# "Chroming" bumpers--Alclad? Foil? Other stuff?



## ParkRNDL (Mar 20, 2002)

I have several MEV blem kits that I want to finish, and I was hoping for a way to get the bumpers to look better than just plain old Testors Silver. I have a bunch of foil, but I'm leery about using it on bumpers because they tend to take a beating AND because these are complicated bumper/grilles--if it was a plain little Corvair bumper it might work, but this is like '70 Cadillac and '65 Pontiac to name a couple. I've heard about Alclad, but I don't own an airbrush. 

Anybody have luck brushing on Alclad? How does one get that to work well?

How about Alclad in a spray bomb? Does it exist?

Any other alternatives you all have used that work fairly well?

thanks in advance...

--rick


----------



## fordcowboy (Dec 27, 1999)

I have used a brush on alclad it works ok. I like using .Silver chrome trim 2734 from model master. You can get it at hobby lobby for 3.29 a bottle. lp


----------



## ParkRNDL (Mar 20, 2002)

fordcowboy said:


> I have used a brush on alclad it works ok. I like using .Silver chrome trim 2734 from model master. You can get it at hobby lobby for 3.29 a bottle. lp


they opened a Hobby Lobby near me not long ago. thanks for the number... that will be my first option if Alclad seems prohibitively expensive, which i think it will...

do you put clear over the Model Master stuff?

--rick


----------



## Hilltop Raceway (Feb 12, 2006)

I've tried Alclad and was happy with the results for what it is. What ever your painting, spray on a "gloss" black basecoat. Then spray on thin coats of the Alclad. Spraying gives a uniform coat. The black reflects the Alclad paint particles to give a chrome effect. You can use a clear as a topcoat for protection. Never have tried brushing it, but I'm sure others have their own technique that will work also...RM


----------



## ebi (Jan 24, 2007)

I do like the MM Testors chrome. It also
works fine with a black base.
It looses gloss so i leave it uncovered.
Just a little polishing.
I manually brush ModelMaster Testors and also
use it thinned in my airbrush. Off course the surface
looks better then!

Kind regards

Ebi


----------



## SplitPoster (May 16, 2006)

I like the Alcad, with a good gloss black underneath it looks like metal (which it is, actually). I have dabbed it and it seems to work OK. Just make sure you have the right solvent to thin or clean up, or use a disposable brush. 
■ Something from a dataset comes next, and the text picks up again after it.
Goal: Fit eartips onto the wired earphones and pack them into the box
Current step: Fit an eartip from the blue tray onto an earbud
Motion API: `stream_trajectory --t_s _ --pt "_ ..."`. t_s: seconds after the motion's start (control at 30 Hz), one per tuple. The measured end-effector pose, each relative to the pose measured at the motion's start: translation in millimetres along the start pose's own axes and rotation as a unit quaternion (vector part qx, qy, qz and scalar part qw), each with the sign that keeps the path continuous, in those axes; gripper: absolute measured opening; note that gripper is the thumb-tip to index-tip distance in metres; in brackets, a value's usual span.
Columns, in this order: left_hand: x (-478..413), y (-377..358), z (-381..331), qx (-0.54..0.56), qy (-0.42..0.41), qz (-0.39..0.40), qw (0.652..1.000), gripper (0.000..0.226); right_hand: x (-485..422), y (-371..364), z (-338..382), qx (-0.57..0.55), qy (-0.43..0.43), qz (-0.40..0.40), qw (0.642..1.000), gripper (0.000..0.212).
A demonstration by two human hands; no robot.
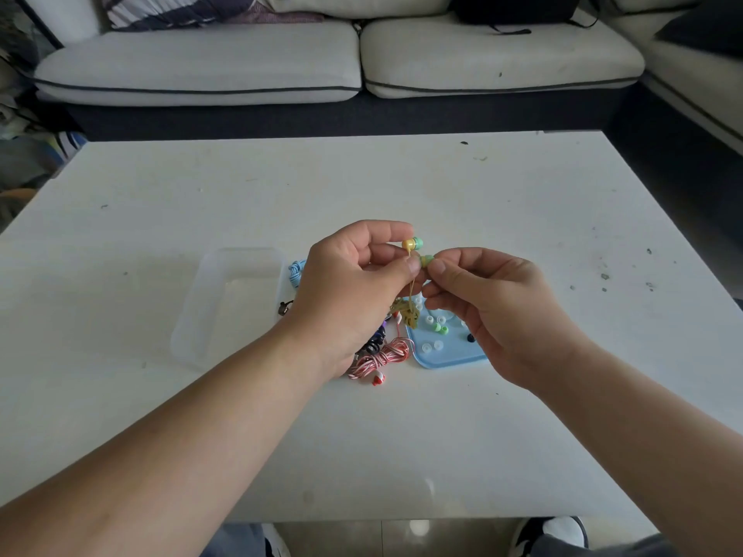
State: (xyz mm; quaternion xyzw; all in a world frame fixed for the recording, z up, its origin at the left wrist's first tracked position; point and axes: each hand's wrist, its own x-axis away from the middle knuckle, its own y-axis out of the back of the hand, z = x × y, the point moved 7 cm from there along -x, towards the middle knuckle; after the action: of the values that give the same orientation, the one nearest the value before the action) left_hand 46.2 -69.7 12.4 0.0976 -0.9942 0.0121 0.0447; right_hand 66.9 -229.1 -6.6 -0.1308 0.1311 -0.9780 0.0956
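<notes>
My left hand point(354, 283) pinches a pair of yellow wired earphones above the table. One yellow earbud point(410, 244) sticks up past my fingers with a green eartip point(418, 243) on it. My right hand point(486, 303) pinches a second green eartip point(427, 259) at the other earbud, which my fingers mostly hide. The bundled yellow cable point(411, 315) hangs below my hands. A clear plastic box point(229, 303) lies to the left. A blue tray point(446, 353) under my right hand holds several loose eartips.
Red-and-white striped earphones point(382, 359), a dark pair point(372, 345) and a light blue pair point(296, 271) lie on the white table point(362, 182) between box and tray. A grey sofa point(341, 58) stands beyond the far edge.
</notes>
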Motion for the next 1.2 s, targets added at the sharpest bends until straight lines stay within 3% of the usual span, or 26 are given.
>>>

I haven't fooled with airbrushing much either, but I set up an old air tank to use.


----------



## Bill Hall (Jan 6, 2007)

*One good coat*

For some reason my bucket is haywire so we gotta do this the hard way

http://s44.photobucket.com/albums/f30/modelmurdering/?action=view&current=DSC06223.jpg

http://s44.photobucket.com/albums/f30/modelmurdering/?action=view&current=DSC05868-2.jpg

Alclad takes practice!!!

I prefer Alclad sprayed over gloss black enamel or lacquer. One good wet coat...or no more than two passes in succession "wet on wet". When dry, dip in future.

If you've ever sprayed Alclad you may have noticed a weird effect where you can see all the silver particulate align itself perfectly like a mirror on the black paint. The darn stuff swims around like a school of fish. When dry, you can just make out the black behind the silver. I call it "shimmer" for lack of a better term. IMHO it is similar to actual chrome which appears blue-er-black depending on how the light hits it and your viewing angle. It's my goal everytime I use Alclad. 

This effect ONLY occurs on the first pass. Adding more material detracts from the effect and eventually Alclad becomes no better than any other bomb can silver as the layers pile up. Protective clears, be they enamel or lacquer also detract from the overall effect. The trick is to keep yer head and remember that less is more, lay one good wet coat and walk away. Another trick for Alclad is to not group your pieces together when spraying. This way you wont overpsray onto another freshly sprayed piece. 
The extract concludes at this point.